By Janis Cooke Newman

My son Alex finds the injured mourning dove on Sanchez Street. Half of its wing has been torn off, and clumps of feathers are missing from its back. We think it must have been attacked by a cat.

"We can't leave it here," Alex tells me. "The cat will come back."

But the bird doesn't want to be picked up. It hops away lopsided and tries to fly with its one good wing. I wrap it up in my scarf and put it in Alex's lunchbox. Then we carry it back up the hill to the house.

"We only take domestic animals that are injured," the man at the SPCA tells me. "You need to call WildCare Rehabilitation Center in San Rafael."

But it's late, and WildCare is closed. The recording on their hotline says to keep the bird warm and in a dark place and bring it in the morning.

We put the dove in a shoebox and cover it with an old Sierra Club T-shirt that belongs to my husband. Then we put the box in the bathroom and leave the heater on.

The next morning, we have a dead mourning dove in a shoebox.

"Why did it die?" Alex asks. And he and I sit on the bathroom floor and have The Conversation About Death that animals are so good at instigating.

Later, after an appropriately solemn burial in the backyard (we make a little shroud out of the Sierra Club T-shirt), I decide to take Alex on a field trip to WildCare. There we can see what might have happened if our mourning dove rescue attempt had had a happier ending.

WildCare, which a few years back merged with the Terwilliger Nature Education Center, is both a hospital that cares for ill, orphaned, and injured wild animals, and a wildlife education center for kids (and adults). The outdoor courtyard contains peaked-roof wooden cages for birds whose injuries have left them unable to live in the wild. Along the front wall is a cage with one-way glass for viewing mammals like raccoons and foxes who might be recuperating. There's even a small pool for injured shorebirds.

We arrive at noon, just in time to see the pool birds being fed. As a WildCare volunteer hands out little silver smelt, a couple of pushy pelicans with injured wings use their beaks to knock aside a group of gulls. A snowy egret, with long spiky feathers like a Haight Street haircut, waits regally on a rock for his lunch. And a pair of blue-throated cormorants stretch their long necks to reach the fish.

"Those guys are the freeloaders," the volunteer tells us, pointing at a collection of night herons and egrets standing on the railing that surrounds the pool. "They always know when it's feeding time."

Alex and I walk around the grounds, peering into the cages. We introduce ourselves to Leonard, a raven that was raised by humans and has forgotten how to hunt; Chilkat and Aurora, bald eagles whose wings have been amputated; and Chaucer, a pygmy owl with a little round face. The owl was hit by a car and now can't fly.

"Where's the turkey vulture?" Alex asks, looking at the tag on an empty cage.

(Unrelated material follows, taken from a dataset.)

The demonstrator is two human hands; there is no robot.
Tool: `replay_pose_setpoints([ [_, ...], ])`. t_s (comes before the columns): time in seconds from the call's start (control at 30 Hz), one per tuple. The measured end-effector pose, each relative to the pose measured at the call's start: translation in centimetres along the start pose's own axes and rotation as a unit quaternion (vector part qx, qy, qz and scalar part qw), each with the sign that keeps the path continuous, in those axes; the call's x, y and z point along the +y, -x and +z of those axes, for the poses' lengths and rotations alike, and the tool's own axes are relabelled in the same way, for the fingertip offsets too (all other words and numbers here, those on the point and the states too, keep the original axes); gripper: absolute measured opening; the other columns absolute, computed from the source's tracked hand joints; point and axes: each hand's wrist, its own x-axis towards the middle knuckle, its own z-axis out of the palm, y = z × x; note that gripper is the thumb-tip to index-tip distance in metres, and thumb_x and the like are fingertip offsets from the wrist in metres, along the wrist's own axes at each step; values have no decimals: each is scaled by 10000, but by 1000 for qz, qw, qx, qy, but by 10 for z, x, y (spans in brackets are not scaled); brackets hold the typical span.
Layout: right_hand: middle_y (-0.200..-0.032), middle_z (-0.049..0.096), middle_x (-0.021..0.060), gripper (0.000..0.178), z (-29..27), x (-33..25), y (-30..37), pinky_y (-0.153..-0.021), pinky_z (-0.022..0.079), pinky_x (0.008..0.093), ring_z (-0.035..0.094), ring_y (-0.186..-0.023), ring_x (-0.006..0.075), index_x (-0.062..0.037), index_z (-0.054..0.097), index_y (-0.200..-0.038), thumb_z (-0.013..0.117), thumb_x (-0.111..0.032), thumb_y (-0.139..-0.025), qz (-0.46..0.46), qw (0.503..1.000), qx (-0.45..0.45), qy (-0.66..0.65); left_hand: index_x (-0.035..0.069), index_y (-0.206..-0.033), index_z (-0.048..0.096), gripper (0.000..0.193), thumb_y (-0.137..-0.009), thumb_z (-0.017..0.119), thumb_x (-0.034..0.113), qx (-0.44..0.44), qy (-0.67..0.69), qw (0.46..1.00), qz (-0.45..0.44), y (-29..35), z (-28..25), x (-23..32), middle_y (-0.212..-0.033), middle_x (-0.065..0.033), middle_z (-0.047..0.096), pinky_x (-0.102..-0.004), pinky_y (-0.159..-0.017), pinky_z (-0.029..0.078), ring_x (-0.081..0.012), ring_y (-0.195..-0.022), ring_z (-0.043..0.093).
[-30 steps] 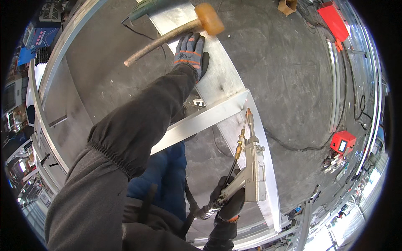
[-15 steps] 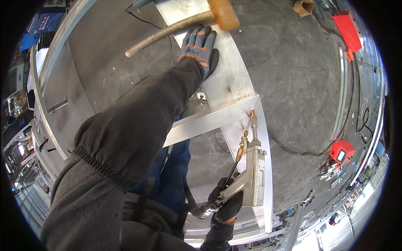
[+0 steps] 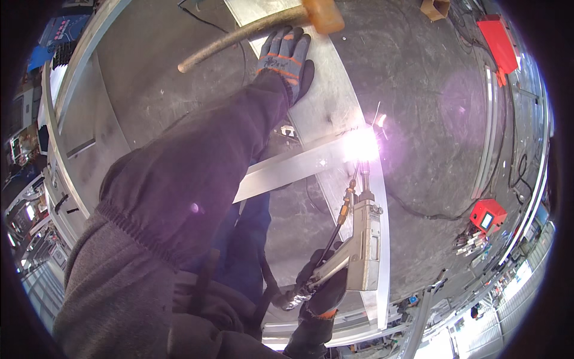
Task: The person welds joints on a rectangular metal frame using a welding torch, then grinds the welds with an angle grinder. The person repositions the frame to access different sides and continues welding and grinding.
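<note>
My left hand, in a grey and orange glove, lies with its fingers stretched out on a long, flat silver metal bar. My right hand, also gloved, is wrapped round the grip of a handheld welding gun. A glaring white-violet arc burns at the gun's tip, where a second metal bar meets the long one at an angle. Glare hides the joint and the end of the nozzle. Just beyond my left fingertips a mallet with a wooden handle rests across the long bar.
A dark work surface spreads under the bars. To the right stand a red box with a small screen, a dark cable and a larger red object. A metal frame edge curves along the left.
A bright arc with sparks has flared up at the gun's tip, where only a faint pink spot showed before. The gun and both hands stay almost where they were.
</note>
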Motion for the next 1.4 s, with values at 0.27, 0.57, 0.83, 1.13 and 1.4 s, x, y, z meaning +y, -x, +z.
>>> replay_pose_setpoints([
  [0.27,-971,624,132,593,0,2,3,-436,487,313,602,-558,200,-91,401,-1422,459,-538,-1037,-8,1000,-2,13,104,-1477,432,593,-939,587,300,5,32,999,1,1,-2,-1,-1522,-126,404,-486,-1233,256,-340,-1447,357],
  [0.57,-955,621,133,582,0,4,8,-428,488,308,603,-551,200,-86,421,-1409,464,-531,-1035,8,1000,5,-5,109,-1462,452,582,-926,614,267,30,33,999,7,1,1,-4,-1499,-120,425,-496,-1228,268,-347,-1434,373],
  [0.83,-904,591,118,550,-8,9,12,-426,485,323,593,-541,212,-99,437,-1356,463,-540,-1029,39,999,-22,4,97,-1441,481,566,-920,617,272,46,30,998,12,1,1,-4,-1490,-130,436,-510,-1221,283,-349,-1418,391],
  [1.13,-868,590,141,625,-2,0,23,-408,474,317,592,-508,224,-75,421,-1374,491,-579,-1010,45,998,-20,-36,63,-1444,485,574,-939,574,321,40,30,998,22,2,-6,-7,-1496,-167,438,-524,-1218,257,-374,-1419,381],
  [1.4,-938,618,184,664,4,-21,5,-375,476,315,607,-502,229,-56,387,-1428,433,-583,-1027,10,999,-42,-8,71,-1449,486,572,-935,583,300,36,36,998,25,3,-11,-7,-1508,-160,434,-516,-1218,267,-377,-1430,374],
])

"Vladimir is on assignment," Louann Partington, the director of animal foster care, tells him. "He's in Olema teaching another bird about turkey vultures."

Part of the difficulty in caring for orphaned animals and birds is keeping them from imprinting on humans, so WildCare uses puppets or other birds, like Vladimir, to remind them what species they are.

Vladimir and most of the birds in the courtyard are educational animals--animals that can't be returned to the wild because they won't survive. The animals that WildCare hopes to release stay in the facility's hospital, to avoid excess human contact.

Alex and I go into WildCare's building, which is a hands-on wildlife education center. We're surrounded by taxidermy animals: a mountain lion and a skunk, a badger and a turkey vulture. "Please touch (gently)," reads a sign on the wall above a stuffed heron. In the corner is another sign. It encourages us to "Be a pellet detective!" by poking around a pile of feathers and bones that have been regurgitated by a hawk in order to determine what it had for dinner.

"Doesn't look too yummy," Alex says.

In the Children's Discovery Corner, Alex opens boxes of shells and antlers and bones.

"Check this out, Mom!" he shouts, waving a cow femur at me.

The Discovery Corner also has a track-making kit, with an inkpad and stamps of bobcat and fox tracks, and two shelves of nature books, including one called the Encyclopedia of Extremely Weird Animals.

Although visitors aren't allowed in the hospital, there's a wall of photographs that show what goes on inside, including a far too detailed picture of a gull having a tube pushed down its throat. Nearby is a lightbox, where kids can view the x-rays of some of the injured animals that WildCare has treated.

Before we leave, Louann brings out Azor, a red kestrel--a small falcon--that's been at WildCare for 17 years. Azor sits on Louann's gloved hand, studying us with his shiny eyes.

"He was shot by a BB gun," she tells us. And I can see that his left wing is gone at the shoulder.

"Azor gets a small mouse every day," Louann says. "And as many mealworms as he wants."

Fortunately, we are not invited to poke around in his pellets.

Out in the field near the WildCare parking lot, Alex and I spot a wild hawk with a pigeon in its beak.

"Mom!" Alex shouts. "We've got to save it!"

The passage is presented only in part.